Saturday, May 8, 2010

Exceptional Family TV

Have you heard about Exceptional Family TV? Well, it’s a web-based video series all about families of children with special needs. I had the opportunity to interview Nathan, the creator, about this incredible project.

1. A little background for those you don’t know—what first got you interested in people with special needs?

Renee and I had our firstborn son Zachary in March 2007. While he was born premature (5 weeks) and under weight (3 lbs. 7 oz) and spent 30 days in the Neo-Natal Intensive Care Unit, doctors told us he would be fine and normal. We became concerned when we noticed him fisting his hands, being very stiff in legs and arms, severely cross-eyed, and scissoring his legs a lot, but again our pediatrician said he was normal and would grow out of it. At 7-months-old Zachary started having seizures, at which point we got an MRI, which told us he had severe brain damage. We received a diagnosis of Spastic Quadriplegia Cerebral Palsy, and West Syndrome for the seizures. This thrust us into our special needs journey and we've been moving forward ever since, sharing our story, experiences and having a heart to help others.

2. What are you trying to accomplish with Exceptional Family TV?

Exceptional Family TV is meant as the online home destination for parents raising children with special needs, with the main focus being a weekly web series. The website is a place for parents globally to connect with one another, share in their journeys/advice/joys/heartaches/triumphs/treatments and more. Each week, the website will "air" a new video episode featuring a topic of interest to parents raising children with special needs.

3. What kinds of stories will you be covering?

These topics could be a family's unique story, highlight a volunteer in the community, talk about an organization serving special needs, look at a therapy/treatment, or a group parent discussion, skype interviews with exceptional families in other countries, and much much more. The show is aimed at and intended to serve the exceptional families around the world. A picture is worth a thousand words, but video is priceless.

4. The website is going to have some other features besides the television program—can you describe them?

Besides the weekly web series, ExceptionalFamilyTV.com has discussion forums where parents (or anyone) can connect with each other, share their stories, talk about their journeys, trade advice, or just talk to talk. We also have book clubs set up directly with several authors of books on special needs topics, so you can order the book and talk directly with the authors about each chapter. There's blogs from a variety of parents with children of all different kinds of diagnoses. We also have some "behind-the-scenes" videos, a "Kiddo Kam" section for parents to submit their home videos of their kids, a Resource Link section and a "News" section where we will post links to any exceptional family story.

The website is also integrated with Facebook through the Facebook Connect program, so you can sign up on ExceptionalFamilyTV.com through your Facebook account and easily share materials of interest with your friends.

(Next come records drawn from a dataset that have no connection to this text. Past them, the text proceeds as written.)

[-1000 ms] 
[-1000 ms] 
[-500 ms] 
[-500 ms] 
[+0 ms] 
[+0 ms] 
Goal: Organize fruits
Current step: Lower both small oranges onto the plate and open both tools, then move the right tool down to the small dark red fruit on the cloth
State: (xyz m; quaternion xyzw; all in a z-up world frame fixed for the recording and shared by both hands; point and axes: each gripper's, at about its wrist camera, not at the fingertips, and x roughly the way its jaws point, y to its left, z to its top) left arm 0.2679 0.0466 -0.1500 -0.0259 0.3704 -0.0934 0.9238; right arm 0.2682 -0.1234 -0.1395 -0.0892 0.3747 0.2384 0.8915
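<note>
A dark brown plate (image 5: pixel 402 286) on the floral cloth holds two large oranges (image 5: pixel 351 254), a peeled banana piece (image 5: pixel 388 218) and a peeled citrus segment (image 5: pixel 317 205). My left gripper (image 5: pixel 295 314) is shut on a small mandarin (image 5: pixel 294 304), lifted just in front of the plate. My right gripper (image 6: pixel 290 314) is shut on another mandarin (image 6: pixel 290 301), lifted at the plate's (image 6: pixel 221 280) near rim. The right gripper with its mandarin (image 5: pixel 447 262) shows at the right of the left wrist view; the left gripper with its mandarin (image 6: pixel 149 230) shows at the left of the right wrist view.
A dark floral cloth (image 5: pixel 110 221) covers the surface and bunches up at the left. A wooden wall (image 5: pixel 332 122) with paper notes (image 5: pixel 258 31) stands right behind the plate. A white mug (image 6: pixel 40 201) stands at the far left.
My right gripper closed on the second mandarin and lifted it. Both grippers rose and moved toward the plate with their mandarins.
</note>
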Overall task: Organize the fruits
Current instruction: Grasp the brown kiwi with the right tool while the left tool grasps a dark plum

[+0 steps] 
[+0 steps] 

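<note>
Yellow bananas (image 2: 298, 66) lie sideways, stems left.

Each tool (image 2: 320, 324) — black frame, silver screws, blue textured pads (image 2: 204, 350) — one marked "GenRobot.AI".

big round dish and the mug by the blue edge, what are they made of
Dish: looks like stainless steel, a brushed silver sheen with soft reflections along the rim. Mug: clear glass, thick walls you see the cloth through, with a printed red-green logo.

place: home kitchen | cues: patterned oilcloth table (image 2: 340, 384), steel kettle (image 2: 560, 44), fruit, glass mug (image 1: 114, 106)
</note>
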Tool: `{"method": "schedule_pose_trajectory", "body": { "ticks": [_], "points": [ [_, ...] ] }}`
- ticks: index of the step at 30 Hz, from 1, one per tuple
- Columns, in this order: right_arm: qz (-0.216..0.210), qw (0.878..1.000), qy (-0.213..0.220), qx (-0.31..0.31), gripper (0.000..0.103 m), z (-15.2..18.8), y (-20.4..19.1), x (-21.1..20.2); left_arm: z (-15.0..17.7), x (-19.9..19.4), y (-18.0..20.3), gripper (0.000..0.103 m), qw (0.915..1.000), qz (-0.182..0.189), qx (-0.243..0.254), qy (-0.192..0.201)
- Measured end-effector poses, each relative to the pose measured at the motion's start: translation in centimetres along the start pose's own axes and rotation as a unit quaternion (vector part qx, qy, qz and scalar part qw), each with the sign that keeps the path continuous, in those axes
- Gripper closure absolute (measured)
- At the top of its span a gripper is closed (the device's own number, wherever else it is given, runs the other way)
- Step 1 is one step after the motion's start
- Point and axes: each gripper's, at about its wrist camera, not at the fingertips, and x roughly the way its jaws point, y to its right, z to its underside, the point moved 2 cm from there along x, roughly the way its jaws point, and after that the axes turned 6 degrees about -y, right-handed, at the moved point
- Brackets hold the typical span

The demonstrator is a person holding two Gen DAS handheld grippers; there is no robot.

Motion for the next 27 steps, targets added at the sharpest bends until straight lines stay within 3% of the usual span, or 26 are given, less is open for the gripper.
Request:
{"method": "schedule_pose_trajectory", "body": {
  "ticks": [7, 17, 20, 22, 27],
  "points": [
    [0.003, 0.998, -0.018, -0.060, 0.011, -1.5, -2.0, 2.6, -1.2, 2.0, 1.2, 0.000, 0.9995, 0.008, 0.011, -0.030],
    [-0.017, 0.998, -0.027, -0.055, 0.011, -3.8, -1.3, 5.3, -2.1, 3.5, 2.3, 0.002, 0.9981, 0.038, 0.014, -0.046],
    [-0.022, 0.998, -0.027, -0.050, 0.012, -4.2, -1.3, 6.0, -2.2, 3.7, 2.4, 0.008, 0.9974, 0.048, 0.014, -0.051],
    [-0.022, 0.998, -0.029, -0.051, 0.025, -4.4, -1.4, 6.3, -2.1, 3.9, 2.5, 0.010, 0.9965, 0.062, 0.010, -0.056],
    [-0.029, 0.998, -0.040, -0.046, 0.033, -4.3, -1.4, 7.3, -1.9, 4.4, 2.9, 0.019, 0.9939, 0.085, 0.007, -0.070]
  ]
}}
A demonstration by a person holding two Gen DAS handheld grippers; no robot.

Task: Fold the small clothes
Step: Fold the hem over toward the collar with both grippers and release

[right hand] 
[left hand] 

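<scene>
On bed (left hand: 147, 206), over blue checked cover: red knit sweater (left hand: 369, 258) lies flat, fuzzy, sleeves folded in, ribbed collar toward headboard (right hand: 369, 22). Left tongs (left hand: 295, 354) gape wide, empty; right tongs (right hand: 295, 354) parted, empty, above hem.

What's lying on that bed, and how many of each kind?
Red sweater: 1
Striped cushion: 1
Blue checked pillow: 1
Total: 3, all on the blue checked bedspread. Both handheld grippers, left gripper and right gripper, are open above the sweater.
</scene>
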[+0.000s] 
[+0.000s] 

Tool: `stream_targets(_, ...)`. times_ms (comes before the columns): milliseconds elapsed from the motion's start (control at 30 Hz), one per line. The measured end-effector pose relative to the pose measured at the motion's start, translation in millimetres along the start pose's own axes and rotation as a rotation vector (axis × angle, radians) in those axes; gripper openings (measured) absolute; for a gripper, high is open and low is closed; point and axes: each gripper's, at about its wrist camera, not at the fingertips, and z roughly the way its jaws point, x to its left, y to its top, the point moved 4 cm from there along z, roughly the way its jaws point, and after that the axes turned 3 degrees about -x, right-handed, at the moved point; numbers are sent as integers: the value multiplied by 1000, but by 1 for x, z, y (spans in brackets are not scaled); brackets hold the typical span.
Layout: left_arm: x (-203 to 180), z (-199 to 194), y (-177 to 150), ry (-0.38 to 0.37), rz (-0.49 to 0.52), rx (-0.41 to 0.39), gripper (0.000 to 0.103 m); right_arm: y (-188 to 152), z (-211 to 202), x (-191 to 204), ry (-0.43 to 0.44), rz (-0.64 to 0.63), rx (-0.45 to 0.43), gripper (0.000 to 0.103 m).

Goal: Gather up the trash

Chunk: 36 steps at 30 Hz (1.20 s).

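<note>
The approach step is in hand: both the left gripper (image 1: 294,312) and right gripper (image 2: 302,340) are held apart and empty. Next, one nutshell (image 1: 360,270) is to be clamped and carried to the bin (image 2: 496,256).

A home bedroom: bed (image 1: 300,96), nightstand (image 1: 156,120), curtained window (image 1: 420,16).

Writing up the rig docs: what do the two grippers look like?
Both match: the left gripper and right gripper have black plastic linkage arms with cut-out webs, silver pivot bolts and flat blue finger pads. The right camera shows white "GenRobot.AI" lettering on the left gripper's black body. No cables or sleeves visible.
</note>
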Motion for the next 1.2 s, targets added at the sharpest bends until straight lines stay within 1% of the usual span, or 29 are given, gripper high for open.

5. Do you have a guiding principle or idea as you create the series?

There are several guiding principles on this project. First, the project is designed to help parents have community and get connected and give them a "reality show" that is all their own, because too often we initially find ourselves alone in this journey, and there is power and positive hope when we go through it together. Another guiding principle is to help make the next exceptional family's journey less difficult in any way possible - if this project can show a story on video that gives hope and inspiration to another or gives a parent information and ideas, then it's been successful. Another principle with the episodes is to show the world at large we are normal families put in extraordinary circumstances and our children are children - they are not a disability. My overall hope is there would be less fear and less ignorance in society toward exceptional families, children, and adults with special needs and more understanding, love, acceptance.

I don’t know about you guys, but just reading Nathan’s guiding principles makes me excited about the project. I’ve checked out the first episode and he did a fantastic job. Even my husband was interested, which is a miracle because he’s usually too busy gardening to even look a screen. Exceptionalfamilytv.com Go check it out!